3. Why do we need another magazine on art?

Béton Bleu portrays how artists position themselves when it comes to the EU. Even if they don’t - and that’s my thesis - they still do. Our everyday life in Europe is closely interwoven with all aspects of globalization. We travel, we consume, we think internationally - not only because we have a new 'space of consciousness' that comes with digitalization and the Internet. I think we need a platform with a contemporary design language to speak about crossboarder cooperation in the cultural sector. And then: We see extreme identity debates both left and right of the spectrum all over Europe; about who is who, who may be who and who can say what. What role do artists play in this?
The project "EU" is was actually only meant as an economic project. But it has since - probably even unintentionally - unleashed something worthy of closer examination: a kind of hyphen identity. A kind of common "umbrella citizenship" that especially the digital natives share. I am particularly interested in how this is reflected in the creative sector or how the creative sector contributes to this sense of identity. For me personally it’s a research project.

4. What is your initial thesis to start this research project?

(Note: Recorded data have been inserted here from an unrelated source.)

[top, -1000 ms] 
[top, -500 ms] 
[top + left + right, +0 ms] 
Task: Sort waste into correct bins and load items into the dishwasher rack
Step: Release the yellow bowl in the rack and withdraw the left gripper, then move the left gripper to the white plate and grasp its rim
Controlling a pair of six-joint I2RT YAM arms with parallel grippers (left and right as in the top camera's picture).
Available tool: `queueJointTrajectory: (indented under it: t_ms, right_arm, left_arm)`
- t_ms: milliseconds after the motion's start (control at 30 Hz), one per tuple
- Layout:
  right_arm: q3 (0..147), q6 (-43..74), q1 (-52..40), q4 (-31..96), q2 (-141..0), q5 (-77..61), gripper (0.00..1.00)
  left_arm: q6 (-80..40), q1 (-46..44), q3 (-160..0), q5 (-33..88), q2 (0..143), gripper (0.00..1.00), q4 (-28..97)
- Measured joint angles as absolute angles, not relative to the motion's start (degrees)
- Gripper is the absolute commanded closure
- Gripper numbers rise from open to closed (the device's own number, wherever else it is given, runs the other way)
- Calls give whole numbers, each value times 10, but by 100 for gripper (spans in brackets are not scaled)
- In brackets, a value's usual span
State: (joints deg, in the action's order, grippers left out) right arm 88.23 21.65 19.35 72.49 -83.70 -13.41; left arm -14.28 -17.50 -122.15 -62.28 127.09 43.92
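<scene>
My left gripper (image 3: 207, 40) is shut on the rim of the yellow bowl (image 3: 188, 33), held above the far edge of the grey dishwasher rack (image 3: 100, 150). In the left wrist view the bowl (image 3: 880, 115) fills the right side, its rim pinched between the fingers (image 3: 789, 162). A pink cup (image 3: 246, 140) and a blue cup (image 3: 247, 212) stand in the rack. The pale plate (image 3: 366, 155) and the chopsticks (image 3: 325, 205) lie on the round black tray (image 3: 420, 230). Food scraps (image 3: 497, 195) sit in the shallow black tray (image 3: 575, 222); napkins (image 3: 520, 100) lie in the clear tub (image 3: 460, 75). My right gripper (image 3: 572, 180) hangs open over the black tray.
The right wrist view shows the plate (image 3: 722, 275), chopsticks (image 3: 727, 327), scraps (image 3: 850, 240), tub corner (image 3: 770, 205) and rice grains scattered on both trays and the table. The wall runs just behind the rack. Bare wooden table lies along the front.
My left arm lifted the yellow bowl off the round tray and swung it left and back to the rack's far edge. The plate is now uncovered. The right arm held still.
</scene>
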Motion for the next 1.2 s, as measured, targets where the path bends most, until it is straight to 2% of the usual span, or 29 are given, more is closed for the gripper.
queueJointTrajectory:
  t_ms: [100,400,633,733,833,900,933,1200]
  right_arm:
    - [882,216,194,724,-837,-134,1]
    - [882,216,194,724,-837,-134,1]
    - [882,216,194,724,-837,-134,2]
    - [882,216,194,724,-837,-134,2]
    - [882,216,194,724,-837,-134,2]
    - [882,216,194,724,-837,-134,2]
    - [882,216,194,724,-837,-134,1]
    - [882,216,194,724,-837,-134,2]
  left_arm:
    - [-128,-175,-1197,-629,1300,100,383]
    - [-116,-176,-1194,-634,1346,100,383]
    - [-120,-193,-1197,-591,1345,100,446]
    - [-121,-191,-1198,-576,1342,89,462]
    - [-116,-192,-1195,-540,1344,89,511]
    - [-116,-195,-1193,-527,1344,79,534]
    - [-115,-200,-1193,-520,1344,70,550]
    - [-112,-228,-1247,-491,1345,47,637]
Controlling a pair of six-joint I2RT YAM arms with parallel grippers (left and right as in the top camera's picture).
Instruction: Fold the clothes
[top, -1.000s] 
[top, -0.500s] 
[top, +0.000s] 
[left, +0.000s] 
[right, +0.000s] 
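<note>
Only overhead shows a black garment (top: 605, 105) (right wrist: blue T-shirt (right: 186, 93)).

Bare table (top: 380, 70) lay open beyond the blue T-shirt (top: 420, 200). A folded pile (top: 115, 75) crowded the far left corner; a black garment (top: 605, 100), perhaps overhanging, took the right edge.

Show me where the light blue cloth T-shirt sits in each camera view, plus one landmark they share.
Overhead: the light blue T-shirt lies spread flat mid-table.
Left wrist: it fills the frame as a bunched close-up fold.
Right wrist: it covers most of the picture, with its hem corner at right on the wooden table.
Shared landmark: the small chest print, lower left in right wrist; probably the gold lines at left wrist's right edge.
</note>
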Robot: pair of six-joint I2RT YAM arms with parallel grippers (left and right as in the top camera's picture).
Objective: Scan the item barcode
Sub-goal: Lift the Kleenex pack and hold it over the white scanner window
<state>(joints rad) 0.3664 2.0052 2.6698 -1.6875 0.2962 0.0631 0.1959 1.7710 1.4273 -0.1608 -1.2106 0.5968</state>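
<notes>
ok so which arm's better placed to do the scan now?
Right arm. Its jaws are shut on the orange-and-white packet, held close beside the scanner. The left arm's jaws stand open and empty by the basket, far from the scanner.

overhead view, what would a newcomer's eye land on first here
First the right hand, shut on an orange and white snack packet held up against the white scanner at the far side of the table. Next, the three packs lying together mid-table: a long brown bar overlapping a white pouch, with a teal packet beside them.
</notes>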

I personally believe that two people in their late twenties with a similar level of education in Krakow and Madrid have more in common than two people of the same age with different levels of education who are from the same country. This has a lot to do with the spirit of our times and the phenomenon, as sociologist Cornelia Koppetsch describes it, of "global citizens" in the neoliberal era.
At the same time, we are seeing global migration on the rise so I find the question of how children of second and third generation migrants think about this identity-topic extremely important. Migrants have some best-practices for the European citizenship, I’m sure of that. The “beton”, which means concrete in mostly all of the language on the European continent, stands for that: I am interested in the young urban generation, most of them know nothing other than multiculturalism. I want to know the stories behind the statistics.